Best way to identify and extract dates from text Python?

Asked 15/11, 2013 at 5:50 Answered 25/10, 2023 at 14:40

As part of a larger personal project I'm working on, I'm attempting to separate out inline dates from a variety of text sources.

For example, I have a large list of strings (that usually take the form of English sentences or statements) that take a variety of forms:

Central design committee session Tuesday 10/22 6:30 pm

Th 9/19 LAB: Serial encoding (Section 2.2)

There will be another one on December 15th for those who are unable to make it today.

Workbook 3 (Minimum Wage): due Wednesday 9/18 11:59pm

He will be flying in Sept. 15th.

While these dates are in-line with natural text, none of them are in specifically natural language forms themselves (e.g., there's no "The meeting will be two weeks from tomorrow"—it's all explicit).

As someone who doesn't have too much experience with this kind of processing, what would be the best place to begin? I've looked into things like the dateutil.parser module and parsedatetime, but those seem to be for after you've isolated the date.

Because of this, is there any good way to extract the date and the extraneous text

input:  Th 9/19 LAB: Serial encoding (Section 2.2)
output: ['Th 9/19', 'LAB: Serial encoding (Section 2.2)']

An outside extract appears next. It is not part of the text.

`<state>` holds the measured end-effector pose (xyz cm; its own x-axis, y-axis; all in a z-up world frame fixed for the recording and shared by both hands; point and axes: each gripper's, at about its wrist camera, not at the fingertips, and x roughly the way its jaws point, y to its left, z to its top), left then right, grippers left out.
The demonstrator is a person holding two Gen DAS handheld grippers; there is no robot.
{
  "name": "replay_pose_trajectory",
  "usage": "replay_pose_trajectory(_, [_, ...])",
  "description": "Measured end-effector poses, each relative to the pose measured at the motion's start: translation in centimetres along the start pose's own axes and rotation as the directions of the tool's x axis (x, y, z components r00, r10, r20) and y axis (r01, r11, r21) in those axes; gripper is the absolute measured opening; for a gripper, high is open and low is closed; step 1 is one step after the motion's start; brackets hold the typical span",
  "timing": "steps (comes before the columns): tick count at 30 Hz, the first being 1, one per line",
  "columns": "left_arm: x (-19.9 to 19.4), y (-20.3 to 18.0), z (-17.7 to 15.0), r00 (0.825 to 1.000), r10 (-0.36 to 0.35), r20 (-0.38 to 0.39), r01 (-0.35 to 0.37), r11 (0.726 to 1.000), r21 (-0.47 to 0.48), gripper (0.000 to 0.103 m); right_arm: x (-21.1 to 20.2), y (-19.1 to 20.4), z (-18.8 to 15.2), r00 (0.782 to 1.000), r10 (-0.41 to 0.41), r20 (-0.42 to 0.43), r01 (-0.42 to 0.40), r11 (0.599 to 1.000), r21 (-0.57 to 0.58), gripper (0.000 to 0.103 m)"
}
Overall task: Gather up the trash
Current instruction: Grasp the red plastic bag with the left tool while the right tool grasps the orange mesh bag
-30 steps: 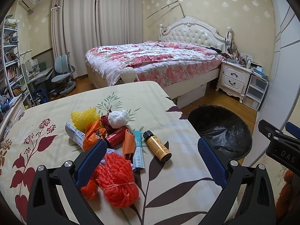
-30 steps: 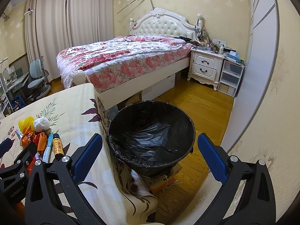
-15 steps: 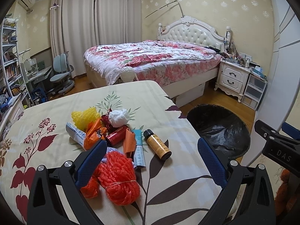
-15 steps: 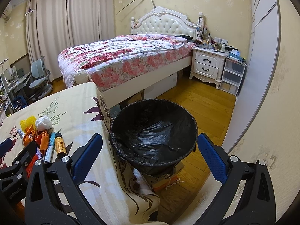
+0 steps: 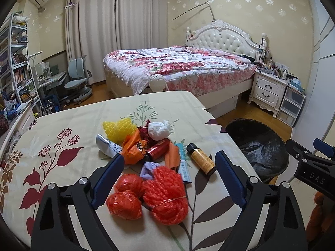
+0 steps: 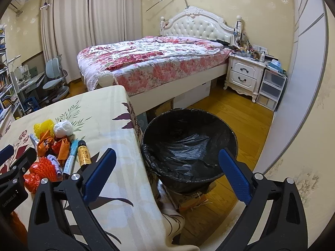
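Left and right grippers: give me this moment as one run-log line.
left gripper: open, jaws just closing, over orange foam net, not gripping | right gripper: open, jaws just closing, empty | trash bin: nothing in yet

A trash pile lies on the tabletop; a bottle lies at the pile's right edge. The bin stands on the floor right of the tabletop, the bed behind.

Print on the white tube unreadable, its far end under the orange wrapper.
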<state>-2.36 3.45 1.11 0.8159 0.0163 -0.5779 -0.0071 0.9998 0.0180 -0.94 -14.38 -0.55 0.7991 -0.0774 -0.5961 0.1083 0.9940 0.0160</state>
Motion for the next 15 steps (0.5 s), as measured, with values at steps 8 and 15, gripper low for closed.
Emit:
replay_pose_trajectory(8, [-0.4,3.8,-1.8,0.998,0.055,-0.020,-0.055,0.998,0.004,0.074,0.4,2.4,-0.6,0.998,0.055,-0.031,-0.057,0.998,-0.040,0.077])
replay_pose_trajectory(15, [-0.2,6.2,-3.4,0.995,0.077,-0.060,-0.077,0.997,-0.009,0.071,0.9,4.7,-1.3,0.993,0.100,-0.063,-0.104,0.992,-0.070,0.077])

or something similar? It seems like this sort of processing is done by applications like Gmail and Apple Mail, but is it possible to implement in Python?

Oldest answered 15/11, 2013 at 5:50 Comment(4)

@Kyle Kelley : Have you tried python regex? – Velocity 15/11, 2013 at 7:31

@NilaniAlgiriyage Most certainly. However, I'd much rather use someone's battled tested libraries first before rolling my own regex. We could clearly write one for the cases outlined above, then update it with more cases and more logic. – Euphemie 15/11, 2013 at 13:12

For the sake of humanity though, it makes more sense to contribute upstream to an open source project. There may even be regular expressions in it. :P – Euphemie 15/11, 2013 at 13:14

You can take a look at datefinder. – Farmstead 24/9, 2021 at 4:54

I was also looking for a solution to this and couldn't find any, so a friend and I built a tool to do this. I thought I would come back and share incase others found it helpful.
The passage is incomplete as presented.